Kitahara Y, Matsuoka A, Kobayashi N, Shikama K
Biological Institute, Faculty of Science, Tohoku University, Sendai, Japan.
Biochim Biophys Acta. 1990 Mar 29;1038(1):23-8. doi: 10.1016/0167-4838(90)90005-z.
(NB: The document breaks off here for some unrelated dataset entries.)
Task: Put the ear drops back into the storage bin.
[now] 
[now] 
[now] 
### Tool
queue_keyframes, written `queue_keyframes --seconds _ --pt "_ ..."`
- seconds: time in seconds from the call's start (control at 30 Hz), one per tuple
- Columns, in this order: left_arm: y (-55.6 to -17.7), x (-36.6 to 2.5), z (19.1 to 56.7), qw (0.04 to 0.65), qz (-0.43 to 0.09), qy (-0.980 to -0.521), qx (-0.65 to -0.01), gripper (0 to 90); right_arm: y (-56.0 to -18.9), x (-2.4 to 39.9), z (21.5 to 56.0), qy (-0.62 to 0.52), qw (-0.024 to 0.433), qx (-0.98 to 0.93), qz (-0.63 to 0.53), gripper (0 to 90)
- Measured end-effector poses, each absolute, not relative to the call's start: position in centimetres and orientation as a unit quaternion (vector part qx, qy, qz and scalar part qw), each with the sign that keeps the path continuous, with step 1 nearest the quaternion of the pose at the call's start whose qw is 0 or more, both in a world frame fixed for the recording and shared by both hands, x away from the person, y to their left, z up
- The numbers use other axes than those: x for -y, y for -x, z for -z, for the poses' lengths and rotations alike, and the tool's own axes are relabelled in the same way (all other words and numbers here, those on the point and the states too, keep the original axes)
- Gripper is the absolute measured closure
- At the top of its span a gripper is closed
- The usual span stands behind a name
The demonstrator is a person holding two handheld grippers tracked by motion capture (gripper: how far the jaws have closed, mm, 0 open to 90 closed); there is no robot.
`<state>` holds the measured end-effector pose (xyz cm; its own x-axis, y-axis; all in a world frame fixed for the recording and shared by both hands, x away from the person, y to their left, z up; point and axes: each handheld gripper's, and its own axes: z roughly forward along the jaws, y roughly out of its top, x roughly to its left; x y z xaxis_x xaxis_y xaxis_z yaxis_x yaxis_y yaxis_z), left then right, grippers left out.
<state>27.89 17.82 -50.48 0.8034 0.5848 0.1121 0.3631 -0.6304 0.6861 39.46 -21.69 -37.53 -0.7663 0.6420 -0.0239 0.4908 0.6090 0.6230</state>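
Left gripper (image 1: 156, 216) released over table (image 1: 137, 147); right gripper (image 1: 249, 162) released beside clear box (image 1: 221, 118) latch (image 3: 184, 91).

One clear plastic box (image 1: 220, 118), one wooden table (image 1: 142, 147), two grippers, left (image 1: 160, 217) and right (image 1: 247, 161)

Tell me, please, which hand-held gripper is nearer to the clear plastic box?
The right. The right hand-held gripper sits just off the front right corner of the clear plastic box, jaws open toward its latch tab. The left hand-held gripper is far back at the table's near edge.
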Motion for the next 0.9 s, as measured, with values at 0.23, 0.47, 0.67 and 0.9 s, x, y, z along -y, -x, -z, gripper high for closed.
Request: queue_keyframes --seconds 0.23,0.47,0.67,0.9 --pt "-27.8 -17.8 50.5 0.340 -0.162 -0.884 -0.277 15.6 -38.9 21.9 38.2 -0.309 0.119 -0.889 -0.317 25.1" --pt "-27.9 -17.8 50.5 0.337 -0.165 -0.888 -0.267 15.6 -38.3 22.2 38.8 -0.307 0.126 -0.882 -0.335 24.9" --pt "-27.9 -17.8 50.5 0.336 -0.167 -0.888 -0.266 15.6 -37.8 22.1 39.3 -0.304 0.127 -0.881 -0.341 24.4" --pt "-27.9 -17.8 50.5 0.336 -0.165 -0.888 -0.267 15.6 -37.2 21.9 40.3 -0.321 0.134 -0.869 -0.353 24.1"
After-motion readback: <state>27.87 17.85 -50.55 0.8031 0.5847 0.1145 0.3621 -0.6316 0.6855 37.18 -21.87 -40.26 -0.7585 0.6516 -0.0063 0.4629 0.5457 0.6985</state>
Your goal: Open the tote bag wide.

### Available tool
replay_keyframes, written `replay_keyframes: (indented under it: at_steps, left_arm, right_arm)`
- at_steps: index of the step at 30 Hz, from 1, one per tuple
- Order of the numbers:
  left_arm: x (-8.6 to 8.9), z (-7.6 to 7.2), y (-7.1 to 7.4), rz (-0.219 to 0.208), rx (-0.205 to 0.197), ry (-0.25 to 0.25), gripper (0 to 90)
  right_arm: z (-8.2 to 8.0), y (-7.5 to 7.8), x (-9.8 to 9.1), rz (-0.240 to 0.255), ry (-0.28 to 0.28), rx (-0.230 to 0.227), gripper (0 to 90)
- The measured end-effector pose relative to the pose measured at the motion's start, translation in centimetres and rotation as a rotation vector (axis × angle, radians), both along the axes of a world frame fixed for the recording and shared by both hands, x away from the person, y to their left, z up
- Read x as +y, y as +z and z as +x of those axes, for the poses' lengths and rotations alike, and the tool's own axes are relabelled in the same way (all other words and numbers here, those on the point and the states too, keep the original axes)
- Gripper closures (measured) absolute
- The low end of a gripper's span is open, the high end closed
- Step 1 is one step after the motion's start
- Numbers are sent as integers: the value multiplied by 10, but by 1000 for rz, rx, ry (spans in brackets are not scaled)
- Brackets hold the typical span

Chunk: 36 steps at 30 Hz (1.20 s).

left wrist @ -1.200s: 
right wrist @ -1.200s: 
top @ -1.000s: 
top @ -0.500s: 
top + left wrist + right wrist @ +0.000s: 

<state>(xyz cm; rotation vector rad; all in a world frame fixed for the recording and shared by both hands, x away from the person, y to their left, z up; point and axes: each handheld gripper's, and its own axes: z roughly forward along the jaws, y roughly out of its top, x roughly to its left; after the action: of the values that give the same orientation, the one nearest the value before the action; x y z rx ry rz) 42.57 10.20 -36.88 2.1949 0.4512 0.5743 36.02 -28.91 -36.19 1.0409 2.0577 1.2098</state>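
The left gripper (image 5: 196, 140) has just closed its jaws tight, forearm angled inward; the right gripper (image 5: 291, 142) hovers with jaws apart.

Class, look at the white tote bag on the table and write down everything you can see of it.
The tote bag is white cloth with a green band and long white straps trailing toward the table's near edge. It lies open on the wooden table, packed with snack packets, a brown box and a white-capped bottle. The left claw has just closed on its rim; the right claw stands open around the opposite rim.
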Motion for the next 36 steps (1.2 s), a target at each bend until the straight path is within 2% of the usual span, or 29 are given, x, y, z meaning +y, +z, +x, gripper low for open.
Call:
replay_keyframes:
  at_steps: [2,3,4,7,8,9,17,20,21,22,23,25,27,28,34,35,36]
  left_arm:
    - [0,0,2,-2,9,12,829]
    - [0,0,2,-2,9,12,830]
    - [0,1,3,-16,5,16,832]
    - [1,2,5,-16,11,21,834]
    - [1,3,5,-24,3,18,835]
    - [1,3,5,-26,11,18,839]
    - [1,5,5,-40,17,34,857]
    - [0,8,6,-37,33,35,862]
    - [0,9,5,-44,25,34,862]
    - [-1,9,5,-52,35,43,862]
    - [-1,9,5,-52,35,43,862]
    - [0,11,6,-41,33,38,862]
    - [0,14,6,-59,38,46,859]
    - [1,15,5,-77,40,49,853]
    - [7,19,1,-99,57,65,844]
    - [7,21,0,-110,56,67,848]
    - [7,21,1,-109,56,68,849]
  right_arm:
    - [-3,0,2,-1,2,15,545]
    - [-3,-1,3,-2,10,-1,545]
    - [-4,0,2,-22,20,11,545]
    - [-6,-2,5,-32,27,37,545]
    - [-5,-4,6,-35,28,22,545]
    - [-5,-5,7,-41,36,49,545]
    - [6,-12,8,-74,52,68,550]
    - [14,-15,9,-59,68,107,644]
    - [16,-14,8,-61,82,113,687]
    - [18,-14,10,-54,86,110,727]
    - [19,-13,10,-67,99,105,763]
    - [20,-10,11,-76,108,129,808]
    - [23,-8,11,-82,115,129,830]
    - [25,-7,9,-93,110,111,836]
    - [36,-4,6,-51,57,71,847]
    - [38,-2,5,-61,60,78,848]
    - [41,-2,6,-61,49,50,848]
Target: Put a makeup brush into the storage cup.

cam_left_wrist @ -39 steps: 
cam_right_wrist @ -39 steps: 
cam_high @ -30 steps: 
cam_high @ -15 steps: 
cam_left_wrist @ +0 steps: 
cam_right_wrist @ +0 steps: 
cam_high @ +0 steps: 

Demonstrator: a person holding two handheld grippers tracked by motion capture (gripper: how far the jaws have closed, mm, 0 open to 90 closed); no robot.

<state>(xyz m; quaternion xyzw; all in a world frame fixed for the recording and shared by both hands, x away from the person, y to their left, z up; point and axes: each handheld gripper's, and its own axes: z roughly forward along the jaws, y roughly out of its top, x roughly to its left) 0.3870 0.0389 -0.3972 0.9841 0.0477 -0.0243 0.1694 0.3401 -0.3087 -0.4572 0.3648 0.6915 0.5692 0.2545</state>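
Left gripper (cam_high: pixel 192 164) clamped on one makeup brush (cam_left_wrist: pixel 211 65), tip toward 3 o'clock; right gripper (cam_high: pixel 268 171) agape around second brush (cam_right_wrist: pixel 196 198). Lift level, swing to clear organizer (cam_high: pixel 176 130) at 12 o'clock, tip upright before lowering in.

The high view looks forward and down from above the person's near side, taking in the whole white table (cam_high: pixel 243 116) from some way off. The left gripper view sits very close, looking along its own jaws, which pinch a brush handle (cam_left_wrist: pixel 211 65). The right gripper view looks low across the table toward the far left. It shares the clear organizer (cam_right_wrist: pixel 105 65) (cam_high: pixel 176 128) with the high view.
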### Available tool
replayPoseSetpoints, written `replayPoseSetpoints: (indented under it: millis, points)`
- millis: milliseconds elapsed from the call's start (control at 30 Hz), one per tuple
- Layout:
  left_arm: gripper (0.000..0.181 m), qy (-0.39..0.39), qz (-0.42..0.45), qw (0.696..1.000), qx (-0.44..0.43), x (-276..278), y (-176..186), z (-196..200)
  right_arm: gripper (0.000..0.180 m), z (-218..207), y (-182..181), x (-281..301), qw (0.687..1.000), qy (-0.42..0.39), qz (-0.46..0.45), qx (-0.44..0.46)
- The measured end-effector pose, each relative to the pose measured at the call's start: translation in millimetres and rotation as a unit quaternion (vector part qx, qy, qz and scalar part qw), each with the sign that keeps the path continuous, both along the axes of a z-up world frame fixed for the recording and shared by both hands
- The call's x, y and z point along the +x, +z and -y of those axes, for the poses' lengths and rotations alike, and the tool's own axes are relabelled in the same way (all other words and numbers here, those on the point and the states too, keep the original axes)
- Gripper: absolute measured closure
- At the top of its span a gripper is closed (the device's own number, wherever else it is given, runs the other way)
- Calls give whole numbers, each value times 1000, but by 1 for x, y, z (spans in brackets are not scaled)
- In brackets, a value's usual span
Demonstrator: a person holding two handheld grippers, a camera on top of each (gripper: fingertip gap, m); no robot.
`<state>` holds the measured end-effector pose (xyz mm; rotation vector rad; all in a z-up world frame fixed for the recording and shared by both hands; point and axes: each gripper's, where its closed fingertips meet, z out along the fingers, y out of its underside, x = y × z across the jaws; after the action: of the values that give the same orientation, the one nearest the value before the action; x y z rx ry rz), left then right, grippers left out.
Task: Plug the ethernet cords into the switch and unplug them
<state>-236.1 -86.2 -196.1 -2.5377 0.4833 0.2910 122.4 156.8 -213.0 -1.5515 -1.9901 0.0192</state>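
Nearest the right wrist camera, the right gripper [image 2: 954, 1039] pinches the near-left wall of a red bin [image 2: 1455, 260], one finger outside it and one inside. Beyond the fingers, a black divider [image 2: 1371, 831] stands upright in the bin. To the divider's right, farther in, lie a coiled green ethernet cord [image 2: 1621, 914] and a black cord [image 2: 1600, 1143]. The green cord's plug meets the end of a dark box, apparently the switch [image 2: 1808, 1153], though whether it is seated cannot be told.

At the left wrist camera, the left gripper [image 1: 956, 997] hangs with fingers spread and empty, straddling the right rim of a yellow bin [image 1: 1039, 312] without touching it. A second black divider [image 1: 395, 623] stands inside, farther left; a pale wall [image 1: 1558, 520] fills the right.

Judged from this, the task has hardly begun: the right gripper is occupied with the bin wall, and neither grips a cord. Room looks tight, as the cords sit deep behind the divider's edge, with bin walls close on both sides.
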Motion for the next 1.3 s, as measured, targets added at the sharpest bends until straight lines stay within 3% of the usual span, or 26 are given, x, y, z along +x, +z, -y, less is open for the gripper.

Native oxymyoglobin (MbO2) was isolated directly from the skeletal muscle of bigeye tuna (Thunnus obesus) with complete separation from metmyoglobin (metMb) on a CM-cellulose column. It was examined for its stability properties over a wide range of pH values (pH 5-12) in 0.1 M buffer at 25 degrees C. When compared with sperm whale MbO2 as a reference, the tuna MbO2 was found to be much more susceptible to autoxidation. Kinetic analysis has revealed that the rate constant for a nucleophilic displacement of O2- from MbO2 by an entering water molecule is 10-times higher than the corresponding value for sperm whale MbO2. The magnitude of the circular dichroism of bigeye tuna myoglobin at 222 nm was comparable to that of sperm whale myoglobin, but its hydropathy profile revealed the region corresponding to the distal side of the heme iron to be apparently less hydrophobic. The kinetic simulation also demonstrated that accessibility of the solvent water molecule to the heme pocket is clearly a key factor in the stability properties of the bound dioxygen.
天然氧合肌红蛋白(MbO₂)直接从大眼金枪鱼(Thunnus obesus)的骨骼肌中分离得到,并在CM-纤维素柱上与高铁肌红蛋白(metMb)完全分离。在25℃下,于0.1 M缓冲液中,对其在广泛pH值范围(pH 5 - 12)内的稳定性进行了检测。与作为参照的抹香鲸MbO₂相比,发现金枪鱼MbO₂更容易发生自氧化。动力学分析表明,进入的水分子将O₂⁻从MbO₂中亲核取代的速率常数比抹香鲸MbO₂的相应值高10倍。大眼金枪鱼肌红蛋白在222 nm处的圆二色性大小与抹香鲸肌红蛋白相当,但其亲水性图谱显示,对应于血红素铁远端的区域明显疏水性较低。动力学模拟还表明,溶剂水分子进入血红素口袋的难易程度显然是结合双氧稳定性的关键因素。